Figuring out the ceiling leads to the next question, lighting. Overall room/work lighting is important. But after the layout starts getting scenery, etc, it'll probably not be the best. You'll want to adjust it, which tube lighting doesn't do easily. So think LEDs, especially if the pruchase is a few years off. They'll just get cheaper/better.

LEDs can work with track lighting. Another way is by using LED strip lighting. A lot of it comes as a "naked" strip that uses a transformer. This can work well. I've found another form that I like which looks a lot like a fat lamp cord, because it encloses the LED strip in a protective sheathing. It's much easier to handle, move, and adjust. There's more on how I used it about halfway down this page: http://cs.trains.com/mrr/f/88/t/213765.aspx?page=1

The reason I bring up LEDs is that having a somewhat lower ceiling makes them more effective. My ceiling is too low, but nothing much to do about that without raising the house. In any case, if you have a range of finished ceiling heights to consider, then accolunting for LEDs, downward protruding track lighting, and other things is the next step with planning for that.

Mike Lehman

Urbana, IL

  • Member since
    December 2008
  • From: Heart of Georgia
  • 5,397 posts
Posted by Doughless on Tuesday, August 19, 2014 6:12 PM

Finish the entire room so you can use drywall as the backdrop. 

 

If that's too much, try to foam seal all tiny openings to keep as many spiders out as possible.  Paint the floor or use some sort of covering that sweeps up nicely.  Try to cover the ceiling so acumulated dust doesn't fall off of the rafters.

- Douglas

  • Member since
    July 2006
  • From: Central Vermont
  • 4,557 posts
Posted by cowman on Tuesday, August 19, 2014 6:37 PM

Welcome to t he forums.

Something to consider is regardless what you put down on the layout room floor, you should seal the whole basement floor.  When we built our house, it was recommended to seal all the floor to keep dust down.  Cement dust floating around would get on the layout as well as the stuff falling from the ceiling.  I haven't got my ceiling up yet, still have a few things to get out of the room before that step.

Good luck,

Richard

  • Member since
    May 2007
  • From: East Haddam, CT
  • 3,272 posts
Posted by CTValleyRR on Tuesday, August 19, 2014 7:06 PM

rrebell

 

 
BobRI

My ceiling is currently open floor joists.  Part of the "vision" is to insulate the sill plate and floor joists to make it warmer in the room in the winter (it's gotten down to upper 40s in that room, and that was in a warmer winter!), and the insulation in the floor joists, covered by a slightly suspended ceiling, would help reduce noise as well.  And as you pointed out, reduce the dust on the layout.

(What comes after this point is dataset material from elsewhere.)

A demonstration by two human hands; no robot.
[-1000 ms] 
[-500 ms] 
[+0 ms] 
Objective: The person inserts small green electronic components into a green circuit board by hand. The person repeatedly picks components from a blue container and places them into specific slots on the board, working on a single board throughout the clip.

Thanks to everyone for the suggestions!

Bob

 

 

 

If you are going to heat that area in winter, you don't need or want to insulate the floor joists. Something else must be wrong though if that room above gets that cold as the basement is mainly in contact with the earth unless the sides that are cinderblock are exposed as some are, in which case, that is where the insulation needs to be!

 

 

It'a a walk out basement.  Sounds like the doors are not well insulated.  That might be one of the first things that needs an update is a good,insulated exterior door (if you have a casement, you can put an exterior door at the bottom with some kind of a drain to keep rainwater out.  Another thing you can do is frame the whole basement in 2x4's, put up a false wal of panellng, and put some insulatiotn in there.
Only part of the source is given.